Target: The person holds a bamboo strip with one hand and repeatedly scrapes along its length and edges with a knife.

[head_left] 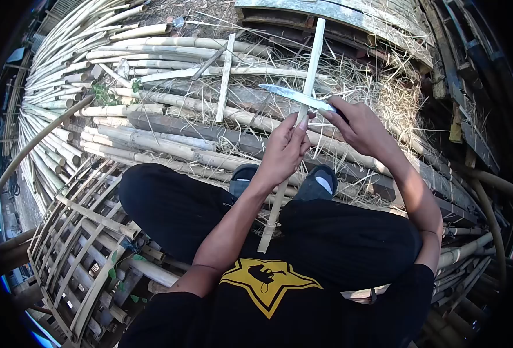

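Observation:
A long, pale bamboo strip (314, 58) runs from near my lap up and away from me. My left hand (285, 145) is wrapped round it at about its middle, thumb along the strip. In my right hand (358, 124) is a knife (288, 93), gripped with the fingers closed round its handle. The shiny blade points left and lies across the strip, just above my left fingers. The strip's lower end hangs between my knees, in front of the yellow star on my shirt.
Bamboo poles (169, 110) lie in rows in front of me, with a big stack (53, 110) at the left. Another bamboo strip (225, 78) rests across them. A woven bamboo frame (82, 243) is beside my left knee. Shavings (390, 98) litter the ground near a wooden platform (337, 17).

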The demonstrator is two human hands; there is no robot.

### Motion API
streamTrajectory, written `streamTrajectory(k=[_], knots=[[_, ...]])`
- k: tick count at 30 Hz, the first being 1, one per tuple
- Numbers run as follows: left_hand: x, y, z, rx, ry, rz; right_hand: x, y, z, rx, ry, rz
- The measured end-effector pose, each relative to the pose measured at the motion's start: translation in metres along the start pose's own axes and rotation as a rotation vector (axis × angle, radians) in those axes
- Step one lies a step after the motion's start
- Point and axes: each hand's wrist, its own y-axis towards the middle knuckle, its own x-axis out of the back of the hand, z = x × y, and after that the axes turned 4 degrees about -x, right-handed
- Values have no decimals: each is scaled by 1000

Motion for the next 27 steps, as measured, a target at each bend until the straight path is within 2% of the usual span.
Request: streamTrajectory(k=[3, 7, 11, 13, 15, 17, 18, 20, 21, 22, 25, 27], knots=[[0, 0, 3, -88, -4, -76, -7, -5, -9, 39, -85, 63], [4, 0, 10, -85, -82, -53, -8, -4, -14, 105, -82, 42], [4, -2, 7, -105, -24, -45, 0, 14, -34, 180, -63, 98], [4, -4, -3, -79, -137, -63, 3, 26, -51, 142, -168, 0], [2, -14, 3, -38, -99, -36, 32, 45, -116, -217, -25, -321], [-4, -19, 7, -147, 106, 35, 74, 38, -172, -236, -161, -641], [-1, -14, -4, -109, 82, 21, 87, 37, -178, -286, 45, -657], [4, -8, -8, -79, -10, 3, 98, 20, -149, -362, 528, -585], [5, -6, -9, -56, -90, -1, 91, 16, -110, -371, 809, -520], [4, -7, -11, -27, -79, 42, 79, 14, -83, -389, 885, -474], [-6, -10, -14, 24, 15, 72, 42, 18, -42, -305, 862, -181], [-7, -10, -14, 42, 0, 110, 22, 22, -20, -298, 936, -100]])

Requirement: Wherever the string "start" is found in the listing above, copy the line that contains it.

Answer to this problem:
- The measured end-effector pose, each relative to the pose measured at the motion's start: translation in metres along the start pose's own axes and rotation as a rotation vector (axis × angle, radians) in those axes
- Step one lies a step after the motion's start

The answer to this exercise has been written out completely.